Y aún así, sé que no debería quejarme: siempre deseé morir con una buena banda sonora de fondo. Y un buen recuerdo, como el que da el olor a suavizante y pan con aceite.
Antes era sólo una sospecha, ahora creo que la literatura nació para tomarnos el pelo.
**dedicado a roboprimo Eva Nasarre, un zombie como otro cualquiera. A Chorrojumo, por la Coca-Cola japonesa, al padre de mis hijos, por el Universo, a la Resistencia contra los lagartos, pero más a Diana, a todas las palabras que empiezan por la letra M, a Z. por ser real y no un señor calvo y con bigote, por ser capaz de beberse un batido de chocolate y luego una cerveza Rosita, y, sobre todo, por México.

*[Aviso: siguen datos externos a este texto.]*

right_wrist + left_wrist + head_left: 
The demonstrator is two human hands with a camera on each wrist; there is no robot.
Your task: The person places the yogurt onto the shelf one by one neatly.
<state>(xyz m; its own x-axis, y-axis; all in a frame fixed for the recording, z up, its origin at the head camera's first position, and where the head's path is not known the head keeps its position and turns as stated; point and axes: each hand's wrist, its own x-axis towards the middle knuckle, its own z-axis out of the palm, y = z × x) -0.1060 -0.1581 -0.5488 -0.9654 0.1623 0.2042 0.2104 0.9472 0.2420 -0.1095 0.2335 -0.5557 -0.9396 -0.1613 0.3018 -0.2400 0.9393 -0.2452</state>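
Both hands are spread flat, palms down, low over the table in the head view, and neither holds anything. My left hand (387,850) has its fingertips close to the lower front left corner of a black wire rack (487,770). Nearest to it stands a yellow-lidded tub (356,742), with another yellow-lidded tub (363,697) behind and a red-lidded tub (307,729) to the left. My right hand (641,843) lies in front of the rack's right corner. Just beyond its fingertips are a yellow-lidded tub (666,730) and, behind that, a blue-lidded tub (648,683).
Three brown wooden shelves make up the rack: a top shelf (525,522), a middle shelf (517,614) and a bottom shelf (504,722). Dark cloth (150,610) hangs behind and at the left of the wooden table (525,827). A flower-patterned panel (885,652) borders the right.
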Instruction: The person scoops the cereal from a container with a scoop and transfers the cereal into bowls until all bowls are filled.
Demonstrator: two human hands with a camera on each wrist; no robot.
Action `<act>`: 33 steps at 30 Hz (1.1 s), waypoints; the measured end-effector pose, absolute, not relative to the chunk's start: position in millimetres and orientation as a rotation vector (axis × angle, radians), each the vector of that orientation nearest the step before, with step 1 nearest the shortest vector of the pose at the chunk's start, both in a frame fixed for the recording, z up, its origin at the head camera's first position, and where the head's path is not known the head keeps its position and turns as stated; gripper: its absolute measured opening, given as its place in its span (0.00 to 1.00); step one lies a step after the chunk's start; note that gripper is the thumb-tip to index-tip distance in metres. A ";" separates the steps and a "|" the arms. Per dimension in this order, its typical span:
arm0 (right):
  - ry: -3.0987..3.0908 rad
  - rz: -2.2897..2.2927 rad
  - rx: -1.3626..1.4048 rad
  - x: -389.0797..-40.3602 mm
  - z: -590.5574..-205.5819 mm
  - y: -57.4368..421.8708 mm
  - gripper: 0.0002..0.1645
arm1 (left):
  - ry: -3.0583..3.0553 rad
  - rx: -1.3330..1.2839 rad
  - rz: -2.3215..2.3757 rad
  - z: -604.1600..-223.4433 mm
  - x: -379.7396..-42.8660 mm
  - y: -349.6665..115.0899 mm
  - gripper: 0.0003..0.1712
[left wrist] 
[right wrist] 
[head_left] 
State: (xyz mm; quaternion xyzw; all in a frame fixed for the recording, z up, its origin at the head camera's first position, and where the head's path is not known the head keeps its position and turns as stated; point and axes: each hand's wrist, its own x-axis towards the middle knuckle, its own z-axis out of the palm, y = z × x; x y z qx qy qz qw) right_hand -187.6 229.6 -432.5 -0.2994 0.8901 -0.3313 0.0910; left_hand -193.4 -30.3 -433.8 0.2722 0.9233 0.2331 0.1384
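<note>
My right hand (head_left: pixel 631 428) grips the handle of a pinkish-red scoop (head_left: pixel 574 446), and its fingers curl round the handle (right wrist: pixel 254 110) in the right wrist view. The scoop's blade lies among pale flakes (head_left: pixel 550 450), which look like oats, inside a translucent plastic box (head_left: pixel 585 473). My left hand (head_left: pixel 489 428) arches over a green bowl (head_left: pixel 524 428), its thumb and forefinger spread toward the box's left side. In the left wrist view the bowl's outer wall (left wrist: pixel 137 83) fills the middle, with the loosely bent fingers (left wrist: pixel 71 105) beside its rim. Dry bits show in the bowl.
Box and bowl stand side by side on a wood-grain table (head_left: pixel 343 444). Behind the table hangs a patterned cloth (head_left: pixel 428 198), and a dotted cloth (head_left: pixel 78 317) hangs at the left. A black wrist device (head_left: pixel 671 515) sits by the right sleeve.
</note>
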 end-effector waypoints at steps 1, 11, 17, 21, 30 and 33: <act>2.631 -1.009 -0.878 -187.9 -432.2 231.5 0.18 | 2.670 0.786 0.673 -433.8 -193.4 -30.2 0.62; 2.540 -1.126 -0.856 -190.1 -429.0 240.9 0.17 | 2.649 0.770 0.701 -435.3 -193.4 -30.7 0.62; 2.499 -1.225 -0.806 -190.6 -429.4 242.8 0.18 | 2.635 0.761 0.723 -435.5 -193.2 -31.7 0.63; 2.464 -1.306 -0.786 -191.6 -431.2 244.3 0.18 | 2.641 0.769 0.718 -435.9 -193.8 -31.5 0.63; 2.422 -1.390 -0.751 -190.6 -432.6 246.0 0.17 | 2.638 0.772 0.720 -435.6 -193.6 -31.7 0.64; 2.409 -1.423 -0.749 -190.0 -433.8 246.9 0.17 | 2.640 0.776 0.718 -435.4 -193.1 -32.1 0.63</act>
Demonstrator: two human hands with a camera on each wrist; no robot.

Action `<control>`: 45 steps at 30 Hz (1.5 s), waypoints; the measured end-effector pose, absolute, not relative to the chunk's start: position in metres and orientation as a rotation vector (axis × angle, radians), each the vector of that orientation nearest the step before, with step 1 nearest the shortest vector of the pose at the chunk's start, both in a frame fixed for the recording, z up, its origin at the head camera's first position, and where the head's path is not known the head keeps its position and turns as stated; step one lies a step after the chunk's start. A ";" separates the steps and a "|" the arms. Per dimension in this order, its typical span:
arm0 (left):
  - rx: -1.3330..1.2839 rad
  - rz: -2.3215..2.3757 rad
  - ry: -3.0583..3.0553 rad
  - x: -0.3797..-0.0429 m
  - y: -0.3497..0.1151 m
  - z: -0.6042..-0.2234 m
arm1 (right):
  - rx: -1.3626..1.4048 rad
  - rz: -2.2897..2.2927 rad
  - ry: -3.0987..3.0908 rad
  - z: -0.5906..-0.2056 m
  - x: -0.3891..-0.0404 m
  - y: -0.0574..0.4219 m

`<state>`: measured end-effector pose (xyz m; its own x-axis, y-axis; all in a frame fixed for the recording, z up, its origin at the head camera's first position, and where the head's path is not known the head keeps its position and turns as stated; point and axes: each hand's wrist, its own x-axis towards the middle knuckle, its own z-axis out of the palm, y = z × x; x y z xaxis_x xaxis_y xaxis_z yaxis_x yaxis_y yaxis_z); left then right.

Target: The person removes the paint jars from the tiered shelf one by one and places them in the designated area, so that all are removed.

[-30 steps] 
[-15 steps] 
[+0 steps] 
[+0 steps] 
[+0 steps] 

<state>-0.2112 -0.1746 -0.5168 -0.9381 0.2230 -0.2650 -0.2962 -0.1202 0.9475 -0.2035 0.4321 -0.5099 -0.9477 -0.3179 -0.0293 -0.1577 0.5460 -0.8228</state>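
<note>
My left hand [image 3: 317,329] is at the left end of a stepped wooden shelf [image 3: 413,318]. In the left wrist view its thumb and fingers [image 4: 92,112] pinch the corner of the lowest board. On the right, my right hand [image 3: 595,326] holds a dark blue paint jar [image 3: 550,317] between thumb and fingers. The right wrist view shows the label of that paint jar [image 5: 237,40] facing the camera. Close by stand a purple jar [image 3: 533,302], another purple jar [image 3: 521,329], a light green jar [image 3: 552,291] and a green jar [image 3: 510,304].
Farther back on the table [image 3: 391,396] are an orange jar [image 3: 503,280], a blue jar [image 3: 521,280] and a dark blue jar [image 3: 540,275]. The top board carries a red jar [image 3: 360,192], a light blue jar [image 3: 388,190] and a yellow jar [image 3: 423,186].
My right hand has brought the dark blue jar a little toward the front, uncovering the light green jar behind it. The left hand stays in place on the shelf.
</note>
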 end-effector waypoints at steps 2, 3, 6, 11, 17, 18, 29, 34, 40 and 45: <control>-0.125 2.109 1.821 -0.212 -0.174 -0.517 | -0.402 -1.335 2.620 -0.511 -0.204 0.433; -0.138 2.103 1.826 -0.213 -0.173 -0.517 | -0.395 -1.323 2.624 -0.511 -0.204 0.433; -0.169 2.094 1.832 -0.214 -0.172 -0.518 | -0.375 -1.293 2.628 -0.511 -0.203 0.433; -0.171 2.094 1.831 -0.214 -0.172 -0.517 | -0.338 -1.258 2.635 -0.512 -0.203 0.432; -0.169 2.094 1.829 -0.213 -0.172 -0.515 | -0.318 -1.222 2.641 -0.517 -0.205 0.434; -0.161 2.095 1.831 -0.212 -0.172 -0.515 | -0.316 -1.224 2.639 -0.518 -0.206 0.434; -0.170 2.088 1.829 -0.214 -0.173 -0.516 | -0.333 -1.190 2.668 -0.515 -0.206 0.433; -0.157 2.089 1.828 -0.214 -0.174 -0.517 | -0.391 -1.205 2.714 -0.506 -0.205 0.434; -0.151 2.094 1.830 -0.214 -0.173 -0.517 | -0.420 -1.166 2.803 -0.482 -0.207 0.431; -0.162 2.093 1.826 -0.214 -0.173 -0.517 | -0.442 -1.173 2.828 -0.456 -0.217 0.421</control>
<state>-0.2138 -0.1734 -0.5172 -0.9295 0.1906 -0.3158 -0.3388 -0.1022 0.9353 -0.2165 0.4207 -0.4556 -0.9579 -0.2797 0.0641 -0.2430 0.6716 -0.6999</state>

Y a los zombies del metro, claro está, que viven y dejan un bonito cadáver.
Ahora que me estoy obsesionando con los zombies, como suele ocurrir cuando descubro algo de lo que no sé absolutamente nada, pude descubrir que mis pasiones pueden unirse.
**Teorías de la lectura pertenecen a reflexiones personales en torno a la obra de Bloom, Henry James, Borges, Ana Gallego y yo misma, valga la redundancia.